Would you please restate the data exactly as it stands, apart from the pictures?

◆ SUPPLIED DATA ◆
--*--
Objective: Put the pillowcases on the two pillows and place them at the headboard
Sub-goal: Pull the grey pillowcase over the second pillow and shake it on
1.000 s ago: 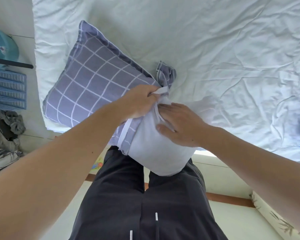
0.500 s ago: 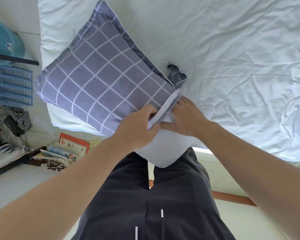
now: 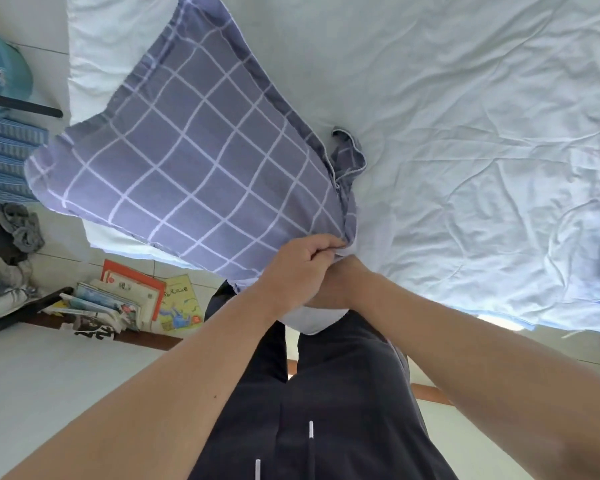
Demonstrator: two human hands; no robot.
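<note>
Two hands work at my waist: my left hand (image 3: 300, 268) has its grip clenched on the checked pillowcase (image 3: 194, 161) hem, while my right hand (image 3: 336, 289) sits behind it, grip hidden. The white pillow (image 3: 312, 318) pokes out below. Beyond lies the bed (image 3: 465, 116).

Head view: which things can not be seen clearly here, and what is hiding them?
- right hand: the left hand and pillowcase cover its fingers, so its grip cannot be told.
- white pillow: only its end shows under the hands; the pillowcase covers the rest.
- pillowcase: top corner cut off by the upper frame edge.
- books on the floor: titles too small to read.
- Headboard and second pillow: not in view.
</note>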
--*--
◆ SOLVED PROBLEM ◆
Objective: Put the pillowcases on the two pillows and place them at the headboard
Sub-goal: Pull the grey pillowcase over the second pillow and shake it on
1.000 s ago: 
0.500 s ago: 
now: 
Demonstrator: two human hands; no robot.
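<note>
Two hands work at my waist: my left hand (image 3: 300, 268) has its grip clenched on the checked pillowcase (image 3: 194, 161) hem, while my right hand (image 3: 336, 289) sits behind it, grip hidden. The white pillow (image 3: 312, 318) pokes out below. Beyond lies the bed (image 3: 465, 116).

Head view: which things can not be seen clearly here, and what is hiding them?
- right hand: the left hand and pillowcase cover its fingers, so its grip cannot be told.
- white pillow: only its end shows under the hands; the pillowcase covers the rest.
- pillowcase: top corner cut off by the upper frame edge.
- books on the floor: titles too small to read.
- Headboard and second pillow: not in view.
</note>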

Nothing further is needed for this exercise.